Well-equipped army (Photo: AP)
Any attempt to portray the Egyptian army as a weak military is irresponsible. After all, it's one of the largest and most well-armed armies in the region. The Egyptian Air Force comprises more than 400 fighter jets and nearly 100 gunships. The Egyptian armored corps has some 3,600 tanks of different types, including advanced US Abrahams tanks manufactured in Egypt. The army also has a huge number of artillery guns, almost 1,600, and surface-to-surface missiles.
The basic premise in Israel is that should the peace treaties be annulled, the US Administration would stop supplying the Egyptian army, causing it to decay, as happened to Iran's armed forces after the Shah was ousted. It's a logical assumption but it's not set in stone. The knowledge Israel possesses regarding Egypt is so limited that predictions premised on these assumptions are shrouded in doubt.
Moreover, Western military experts who monitored the Egyptian army in recent years determined with certainty that the military buildup in Egypt aims to address one threat: The State of Israel. According to WikiLeaks, Amos Gilad complained to the Egyptians over maneuvers characterizing Israel as an enemy.
Government's crucial roleOne cannot blame the Egyptians for building their military force to face what they perceive as their most significant threat. The Libyans and Sudanese do not constitute a genuine threat. Moreover, the same Western experts say that over the years the Egyptian army restricted itself to defensive maneuvers. A shift to offensive plans, which includes crossing 300 kilometers of desert en route to Israel, requires a long process of acquisition, training, logistics, and operational plans. The experts say the Egyptians are not even close to this; let's hope the experts are right.
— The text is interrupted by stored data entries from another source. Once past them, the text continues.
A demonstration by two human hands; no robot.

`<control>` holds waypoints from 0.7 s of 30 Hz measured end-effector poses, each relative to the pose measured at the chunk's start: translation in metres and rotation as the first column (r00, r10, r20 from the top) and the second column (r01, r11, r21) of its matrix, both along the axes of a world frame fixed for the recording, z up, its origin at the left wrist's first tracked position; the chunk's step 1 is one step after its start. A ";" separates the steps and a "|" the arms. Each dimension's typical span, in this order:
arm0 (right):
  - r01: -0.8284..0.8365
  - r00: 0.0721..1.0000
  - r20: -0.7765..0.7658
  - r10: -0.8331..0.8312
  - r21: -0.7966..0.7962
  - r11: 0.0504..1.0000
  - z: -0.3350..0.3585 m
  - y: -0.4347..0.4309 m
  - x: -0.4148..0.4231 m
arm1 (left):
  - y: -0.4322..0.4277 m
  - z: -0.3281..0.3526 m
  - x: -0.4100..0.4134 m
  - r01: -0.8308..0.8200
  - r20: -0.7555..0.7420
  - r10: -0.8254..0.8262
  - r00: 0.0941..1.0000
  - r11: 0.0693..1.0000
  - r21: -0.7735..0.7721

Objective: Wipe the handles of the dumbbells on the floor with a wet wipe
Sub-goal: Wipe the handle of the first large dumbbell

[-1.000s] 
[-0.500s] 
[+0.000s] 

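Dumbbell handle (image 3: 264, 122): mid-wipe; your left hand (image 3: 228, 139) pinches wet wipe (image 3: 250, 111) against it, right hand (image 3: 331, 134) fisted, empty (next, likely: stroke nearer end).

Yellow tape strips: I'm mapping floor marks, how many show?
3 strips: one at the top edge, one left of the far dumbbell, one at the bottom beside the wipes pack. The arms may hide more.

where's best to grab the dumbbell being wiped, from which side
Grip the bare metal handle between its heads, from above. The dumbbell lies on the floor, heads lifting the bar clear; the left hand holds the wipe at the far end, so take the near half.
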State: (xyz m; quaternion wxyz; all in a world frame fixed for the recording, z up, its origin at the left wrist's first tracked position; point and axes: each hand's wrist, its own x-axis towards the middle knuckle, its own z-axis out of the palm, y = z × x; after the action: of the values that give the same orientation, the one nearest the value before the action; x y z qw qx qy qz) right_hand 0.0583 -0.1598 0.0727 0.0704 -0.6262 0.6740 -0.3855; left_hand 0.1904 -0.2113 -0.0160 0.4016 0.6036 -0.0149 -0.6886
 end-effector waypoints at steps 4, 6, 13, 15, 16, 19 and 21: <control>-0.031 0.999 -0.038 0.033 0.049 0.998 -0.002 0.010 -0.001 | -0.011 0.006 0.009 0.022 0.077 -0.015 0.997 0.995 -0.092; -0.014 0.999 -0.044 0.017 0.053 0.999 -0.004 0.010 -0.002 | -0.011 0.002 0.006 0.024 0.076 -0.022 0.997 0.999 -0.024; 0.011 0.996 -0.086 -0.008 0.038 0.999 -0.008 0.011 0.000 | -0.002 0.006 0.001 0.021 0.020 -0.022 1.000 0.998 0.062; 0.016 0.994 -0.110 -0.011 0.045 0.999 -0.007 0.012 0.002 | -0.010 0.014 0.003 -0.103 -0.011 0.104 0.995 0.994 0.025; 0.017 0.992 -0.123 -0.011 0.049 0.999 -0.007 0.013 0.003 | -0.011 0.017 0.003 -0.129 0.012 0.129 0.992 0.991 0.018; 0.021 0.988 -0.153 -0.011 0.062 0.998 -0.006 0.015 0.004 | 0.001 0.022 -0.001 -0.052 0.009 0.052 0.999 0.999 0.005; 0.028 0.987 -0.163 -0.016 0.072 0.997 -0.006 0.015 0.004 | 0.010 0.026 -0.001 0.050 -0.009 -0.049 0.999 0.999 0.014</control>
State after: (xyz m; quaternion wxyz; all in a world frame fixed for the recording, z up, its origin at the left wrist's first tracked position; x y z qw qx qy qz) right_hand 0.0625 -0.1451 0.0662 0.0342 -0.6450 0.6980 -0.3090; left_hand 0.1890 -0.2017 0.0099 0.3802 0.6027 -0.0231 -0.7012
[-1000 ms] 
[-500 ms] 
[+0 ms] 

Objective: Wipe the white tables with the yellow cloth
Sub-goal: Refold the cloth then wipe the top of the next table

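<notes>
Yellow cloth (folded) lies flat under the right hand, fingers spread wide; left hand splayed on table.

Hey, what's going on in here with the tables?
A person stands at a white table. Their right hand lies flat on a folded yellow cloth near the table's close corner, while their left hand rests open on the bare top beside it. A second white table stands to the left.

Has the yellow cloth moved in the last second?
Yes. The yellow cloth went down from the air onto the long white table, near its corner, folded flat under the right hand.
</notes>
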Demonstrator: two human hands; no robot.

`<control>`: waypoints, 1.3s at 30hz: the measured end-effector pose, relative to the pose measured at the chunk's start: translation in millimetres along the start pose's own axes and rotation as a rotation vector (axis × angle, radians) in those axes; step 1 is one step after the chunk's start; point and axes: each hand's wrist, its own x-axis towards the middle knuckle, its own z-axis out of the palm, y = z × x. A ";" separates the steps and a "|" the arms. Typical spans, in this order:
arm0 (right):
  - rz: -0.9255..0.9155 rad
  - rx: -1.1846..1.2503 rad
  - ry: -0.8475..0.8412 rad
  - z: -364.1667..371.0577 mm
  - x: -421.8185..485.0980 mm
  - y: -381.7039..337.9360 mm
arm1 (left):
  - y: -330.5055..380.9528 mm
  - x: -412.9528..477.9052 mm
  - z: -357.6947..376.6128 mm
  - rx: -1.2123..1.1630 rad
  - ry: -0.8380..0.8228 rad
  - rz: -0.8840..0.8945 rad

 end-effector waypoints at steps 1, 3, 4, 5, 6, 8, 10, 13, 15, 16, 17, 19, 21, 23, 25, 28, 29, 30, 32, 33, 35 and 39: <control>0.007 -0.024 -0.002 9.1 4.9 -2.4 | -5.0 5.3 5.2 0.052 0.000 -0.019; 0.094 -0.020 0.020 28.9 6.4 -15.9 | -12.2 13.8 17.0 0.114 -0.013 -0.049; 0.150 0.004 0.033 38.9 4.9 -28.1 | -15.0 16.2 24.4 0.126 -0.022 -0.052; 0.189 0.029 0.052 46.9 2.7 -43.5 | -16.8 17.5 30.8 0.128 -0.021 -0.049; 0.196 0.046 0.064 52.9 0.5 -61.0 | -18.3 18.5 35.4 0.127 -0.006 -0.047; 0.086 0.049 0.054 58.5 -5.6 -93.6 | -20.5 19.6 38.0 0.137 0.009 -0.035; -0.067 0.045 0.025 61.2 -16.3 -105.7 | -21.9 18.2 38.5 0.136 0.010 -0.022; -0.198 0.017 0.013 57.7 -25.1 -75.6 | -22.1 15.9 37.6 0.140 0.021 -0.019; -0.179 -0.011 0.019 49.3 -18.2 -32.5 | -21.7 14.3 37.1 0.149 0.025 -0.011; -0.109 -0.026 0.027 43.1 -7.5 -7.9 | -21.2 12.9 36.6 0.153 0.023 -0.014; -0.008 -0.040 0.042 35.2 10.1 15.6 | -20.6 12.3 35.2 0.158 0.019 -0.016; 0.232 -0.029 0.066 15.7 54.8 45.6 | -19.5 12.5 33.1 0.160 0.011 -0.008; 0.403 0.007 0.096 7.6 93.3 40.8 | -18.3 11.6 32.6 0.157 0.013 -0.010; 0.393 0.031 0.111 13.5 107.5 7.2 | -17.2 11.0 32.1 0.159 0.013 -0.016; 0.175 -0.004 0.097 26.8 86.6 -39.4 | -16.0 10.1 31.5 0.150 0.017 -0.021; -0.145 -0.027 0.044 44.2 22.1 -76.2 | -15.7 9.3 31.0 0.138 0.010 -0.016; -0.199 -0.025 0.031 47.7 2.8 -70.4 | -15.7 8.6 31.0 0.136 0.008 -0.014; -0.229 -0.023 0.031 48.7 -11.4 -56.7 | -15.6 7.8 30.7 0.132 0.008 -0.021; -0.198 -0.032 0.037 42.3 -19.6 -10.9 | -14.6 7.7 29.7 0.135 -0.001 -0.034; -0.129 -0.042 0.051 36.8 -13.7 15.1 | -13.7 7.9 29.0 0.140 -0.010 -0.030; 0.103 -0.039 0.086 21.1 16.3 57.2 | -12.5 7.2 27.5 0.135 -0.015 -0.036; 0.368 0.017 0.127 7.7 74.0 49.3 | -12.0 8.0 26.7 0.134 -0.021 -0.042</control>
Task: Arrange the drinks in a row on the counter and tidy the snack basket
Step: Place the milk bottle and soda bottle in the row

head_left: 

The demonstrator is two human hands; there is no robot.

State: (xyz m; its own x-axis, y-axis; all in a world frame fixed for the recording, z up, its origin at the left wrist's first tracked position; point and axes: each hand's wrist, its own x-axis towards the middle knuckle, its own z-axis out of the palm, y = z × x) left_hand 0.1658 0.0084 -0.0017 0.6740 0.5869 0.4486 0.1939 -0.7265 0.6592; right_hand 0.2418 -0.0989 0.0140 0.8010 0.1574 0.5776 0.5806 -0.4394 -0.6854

So when should we take a decision to revive military functions that were curbed following the peace treaty with Egypt? Terminating a division takes a year, but building one and making it operational is a process that may take years.
At the same time, the very engagement in a possible clash with Egypt has a potential to become a self-fulfilling prophecy. Incautious and disproportional activity vis-à-vis Egypt may prompt Cairo to see us as a real threat.
The IDF is still led by veterans of the Second Lebanon War, who displayed rather mediocre capabilities in preparing and utilizing our forces. Will these people be able to take the right decisions on time? If not, the government has a crucial role here: Pester the army and demand answers within a responsible time, to ensure we are not caught off guard again.